Pick out every line of the entries below where "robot" occurs, and copy those lines.

· · · · · · ·

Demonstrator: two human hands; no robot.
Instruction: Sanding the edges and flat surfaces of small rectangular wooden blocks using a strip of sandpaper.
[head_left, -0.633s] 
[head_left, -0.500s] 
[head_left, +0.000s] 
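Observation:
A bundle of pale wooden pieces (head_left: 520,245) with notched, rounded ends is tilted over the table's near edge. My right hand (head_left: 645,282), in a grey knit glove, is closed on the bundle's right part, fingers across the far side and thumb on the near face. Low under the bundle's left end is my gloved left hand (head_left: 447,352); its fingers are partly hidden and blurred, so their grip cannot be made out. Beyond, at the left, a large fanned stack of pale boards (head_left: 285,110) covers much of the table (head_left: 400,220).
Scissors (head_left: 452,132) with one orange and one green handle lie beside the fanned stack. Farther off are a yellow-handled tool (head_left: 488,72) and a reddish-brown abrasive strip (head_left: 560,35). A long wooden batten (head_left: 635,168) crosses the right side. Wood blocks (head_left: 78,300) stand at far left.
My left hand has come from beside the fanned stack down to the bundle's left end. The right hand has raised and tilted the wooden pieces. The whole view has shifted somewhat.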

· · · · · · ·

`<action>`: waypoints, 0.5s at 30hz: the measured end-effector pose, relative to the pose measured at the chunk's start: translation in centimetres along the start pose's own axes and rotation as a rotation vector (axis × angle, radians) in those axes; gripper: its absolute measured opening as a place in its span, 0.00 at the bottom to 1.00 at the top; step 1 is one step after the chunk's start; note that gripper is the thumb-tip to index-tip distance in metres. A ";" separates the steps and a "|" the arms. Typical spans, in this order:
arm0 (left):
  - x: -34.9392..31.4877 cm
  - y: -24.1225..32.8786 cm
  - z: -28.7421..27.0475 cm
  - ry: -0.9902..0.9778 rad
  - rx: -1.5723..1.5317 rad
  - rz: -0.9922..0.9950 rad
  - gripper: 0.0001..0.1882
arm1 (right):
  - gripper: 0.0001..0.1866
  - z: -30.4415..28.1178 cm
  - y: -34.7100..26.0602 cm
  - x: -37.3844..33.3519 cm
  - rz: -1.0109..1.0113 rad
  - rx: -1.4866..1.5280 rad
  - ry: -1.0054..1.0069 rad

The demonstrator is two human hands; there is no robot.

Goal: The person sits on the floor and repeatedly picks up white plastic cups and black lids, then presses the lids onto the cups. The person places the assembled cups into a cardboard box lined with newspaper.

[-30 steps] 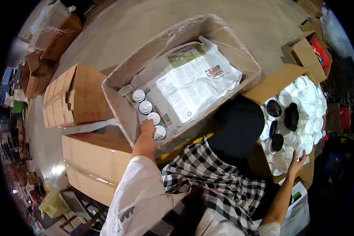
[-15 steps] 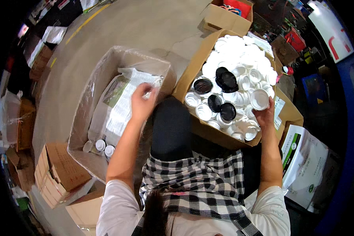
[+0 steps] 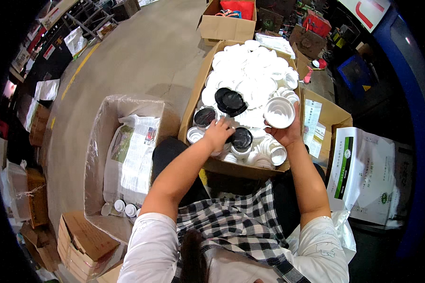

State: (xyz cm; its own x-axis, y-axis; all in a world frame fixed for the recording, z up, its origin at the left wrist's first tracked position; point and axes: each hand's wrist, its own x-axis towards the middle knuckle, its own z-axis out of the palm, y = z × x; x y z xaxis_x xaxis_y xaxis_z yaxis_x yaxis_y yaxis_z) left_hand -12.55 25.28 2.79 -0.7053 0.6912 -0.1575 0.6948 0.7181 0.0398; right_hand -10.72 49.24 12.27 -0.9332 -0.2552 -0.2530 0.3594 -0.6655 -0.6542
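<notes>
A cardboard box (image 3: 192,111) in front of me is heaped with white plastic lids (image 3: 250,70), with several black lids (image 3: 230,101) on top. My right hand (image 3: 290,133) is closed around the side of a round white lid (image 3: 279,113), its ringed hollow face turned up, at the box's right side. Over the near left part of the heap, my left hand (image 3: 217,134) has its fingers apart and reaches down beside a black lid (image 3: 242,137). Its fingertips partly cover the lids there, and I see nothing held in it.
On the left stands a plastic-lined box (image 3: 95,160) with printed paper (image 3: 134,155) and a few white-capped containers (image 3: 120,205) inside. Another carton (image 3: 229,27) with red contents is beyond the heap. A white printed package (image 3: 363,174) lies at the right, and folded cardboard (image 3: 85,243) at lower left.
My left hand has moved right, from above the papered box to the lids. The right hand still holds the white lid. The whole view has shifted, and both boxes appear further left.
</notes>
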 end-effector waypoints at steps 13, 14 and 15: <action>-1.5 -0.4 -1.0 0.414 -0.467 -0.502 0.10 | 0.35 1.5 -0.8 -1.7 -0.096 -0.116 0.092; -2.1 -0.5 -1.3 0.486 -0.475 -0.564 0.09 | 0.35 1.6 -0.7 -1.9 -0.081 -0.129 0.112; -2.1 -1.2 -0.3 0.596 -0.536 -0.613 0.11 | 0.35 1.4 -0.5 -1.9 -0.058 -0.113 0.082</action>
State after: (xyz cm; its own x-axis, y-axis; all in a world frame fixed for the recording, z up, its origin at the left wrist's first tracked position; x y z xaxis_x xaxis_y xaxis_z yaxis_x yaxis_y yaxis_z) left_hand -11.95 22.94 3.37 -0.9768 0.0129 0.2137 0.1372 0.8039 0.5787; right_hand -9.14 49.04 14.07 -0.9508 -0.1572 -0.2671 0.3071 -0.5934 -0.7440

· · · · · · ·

TASK RESULT:
Demonstrator: two human hands; no robot.
The demonstrator is two human hands; there is no robot.

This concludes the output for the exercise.